What is expected:
The reply should contain every line of the data, repeated exactly, and no pictures.

Provided data:

"""

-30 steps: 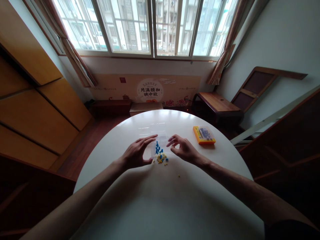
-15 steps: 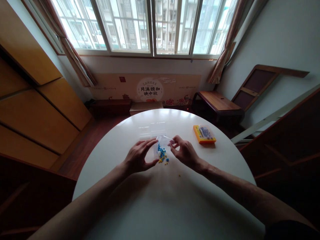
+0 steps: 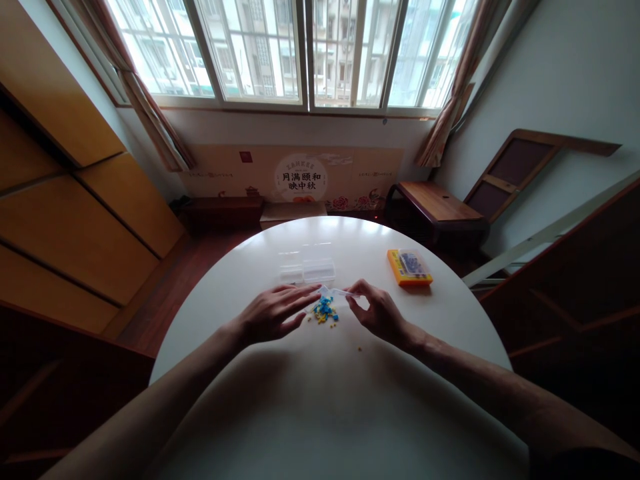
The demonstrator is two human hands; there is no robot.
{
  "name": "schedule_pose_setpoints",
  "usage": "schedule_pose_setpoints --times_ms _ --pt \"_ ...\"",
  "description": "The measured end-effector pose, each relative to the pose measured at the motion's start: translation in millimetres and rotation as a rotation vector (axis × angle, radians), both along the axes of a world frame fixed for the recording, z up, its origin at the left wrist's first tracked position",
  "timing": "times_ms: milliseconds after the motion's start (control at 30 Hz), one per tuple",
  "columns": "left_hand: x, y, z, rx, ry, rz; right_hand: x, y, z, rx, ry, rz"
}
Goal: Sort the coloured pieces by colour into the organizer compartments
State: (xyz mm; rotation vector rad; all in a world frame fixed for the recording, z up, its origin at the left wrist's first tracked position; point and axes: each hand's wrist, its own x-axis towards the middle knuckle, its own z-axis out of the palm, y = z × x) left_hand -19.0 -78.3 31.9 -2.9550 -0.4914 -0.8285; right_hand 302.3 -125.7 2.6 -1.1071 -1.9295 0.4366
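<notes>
On the white table (image 3: 320, 400), small blue and yellow beads (image 3: 324, 311) lie between both hands. Right hand (image 3: 381, 312) pinches a clear bag (image 3: 334, 292) just above them. Left hand (image 3: 273, 312) rests flat, fingers loose, touching the bag's edge.

Between our left hand (image 3: 273, 315) and right hand (image 3: 379, 312) lies a small heap of blue and yellow pieces (image 3: 324, 311), with a clear bag (image 3: 334, 293) over it, so that gap is blocked. Just beyond, clear plastic boxes (image 3: 307, 271) bar the way forward. The orange box (image 3: 409, 267) stands well apart to the right. One stray piece (image 3: 359, 348) lies nearer us. Elsewhere the white table (image 3: 320, 413) is open on both sides.
</notes>
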Motion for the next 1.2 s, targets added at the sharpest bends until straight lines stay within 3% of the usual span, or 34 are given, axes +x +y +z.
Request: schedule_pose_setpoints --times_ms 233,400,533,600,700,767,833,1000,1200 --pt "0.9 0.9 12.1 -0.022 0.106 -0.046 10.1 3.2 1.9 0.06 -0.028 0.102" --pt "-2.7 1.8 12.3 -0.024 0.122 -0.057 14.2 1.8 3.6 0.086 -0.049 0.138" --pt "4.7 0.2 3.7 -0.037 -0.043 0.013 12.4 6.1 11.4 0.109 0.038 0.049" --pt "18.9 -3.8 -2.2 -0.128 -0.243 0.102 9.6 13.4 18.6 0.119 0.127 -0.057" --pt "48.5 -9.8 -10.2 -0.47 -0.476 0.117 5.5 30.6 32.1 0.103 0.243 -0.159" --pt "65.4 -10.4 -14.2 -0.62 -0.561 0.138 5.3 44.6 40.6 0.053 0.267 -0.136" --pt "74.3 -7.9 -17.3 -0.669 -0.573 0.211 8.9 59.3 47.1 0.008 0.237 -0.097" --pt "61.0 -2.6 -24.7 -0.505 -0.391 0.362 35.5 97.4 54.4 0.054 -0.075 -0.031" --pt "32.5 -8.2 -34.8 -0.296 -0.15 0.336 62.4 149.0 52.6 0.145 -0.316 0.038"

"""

Exercise answer:
-30 steps: 
-15 steps: 
+0 steps: 
The demonstrator is two human hands; there is no robot.
{
  "name": "schedule_pose_setpoints",
  "usage": "schedule_pose_setpoints --times_ms _ --pt \"_ ...\"",
  "description": "The measured end-effector pose, each relative to the pose measured at the motion's start: translation in millimetres and rotation as a rotation vector (axis × angle, radians), both along the axes of a world frame fixed for the recording, z up, its origin at the left wrist's first tracked position",
  "timing": "times_ms: milliseconds after the motion's start (control at 30 Hz), one per tuple",
  "columns": "left_hand: x, y, z, rx, ry, rz; right_hand: x, y, z, rx, ry, rz"
}
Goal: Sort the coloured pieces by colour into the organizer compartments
State: (xyz mm; rotation vector rad; all in a world frame fixed for the recording, z up, its origin at the left wrist's first tracked position; point and axes: each hand's wrist, its own x-axis towards the middle knuckle, its own z-axis out of the palm, y = z × x) left_hand -19.0 -78.3 31.9 -2.9550 -0.4914 -0.8285; right_hand 302.3 -125.7 2.6 -1.1071 -1.9295 0.4366
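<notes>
On the white table (image 3: 320, 400), small blue and yellow beads (image 3: 324, 311) lie between both hands. Right hand (image 3: 381, 312) pinches a clear bag (image 3: 334, 292) just above them. Left hand (image 3: 273, 312) rests flat, fingers loose, touching the bag's edge.

Between our left hand (image 3: 273, 315) and right hand (image 3: 379, 312) lies a small heap of blue and yellow pieces (image 3: 324, 311), with a clear bag (image 3: 334, 293) over it, so that gap is blocked. Just beyond, clear plastic boxes (image 3: 307, 271) bar the way forward. The orange box (image 3: 409, 267) stands well apart to the right. One stray piece (image 3: 359, 348) lies nearer us. Elsewhere the white table (image 3: 320, 413) is open on both sides.
</notes>
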Motion for the next 1.2 s, targets added at the sharpest bends until straight lines stay within 3% of the usual span, or 34 are given, axes +x +y +z.
Request: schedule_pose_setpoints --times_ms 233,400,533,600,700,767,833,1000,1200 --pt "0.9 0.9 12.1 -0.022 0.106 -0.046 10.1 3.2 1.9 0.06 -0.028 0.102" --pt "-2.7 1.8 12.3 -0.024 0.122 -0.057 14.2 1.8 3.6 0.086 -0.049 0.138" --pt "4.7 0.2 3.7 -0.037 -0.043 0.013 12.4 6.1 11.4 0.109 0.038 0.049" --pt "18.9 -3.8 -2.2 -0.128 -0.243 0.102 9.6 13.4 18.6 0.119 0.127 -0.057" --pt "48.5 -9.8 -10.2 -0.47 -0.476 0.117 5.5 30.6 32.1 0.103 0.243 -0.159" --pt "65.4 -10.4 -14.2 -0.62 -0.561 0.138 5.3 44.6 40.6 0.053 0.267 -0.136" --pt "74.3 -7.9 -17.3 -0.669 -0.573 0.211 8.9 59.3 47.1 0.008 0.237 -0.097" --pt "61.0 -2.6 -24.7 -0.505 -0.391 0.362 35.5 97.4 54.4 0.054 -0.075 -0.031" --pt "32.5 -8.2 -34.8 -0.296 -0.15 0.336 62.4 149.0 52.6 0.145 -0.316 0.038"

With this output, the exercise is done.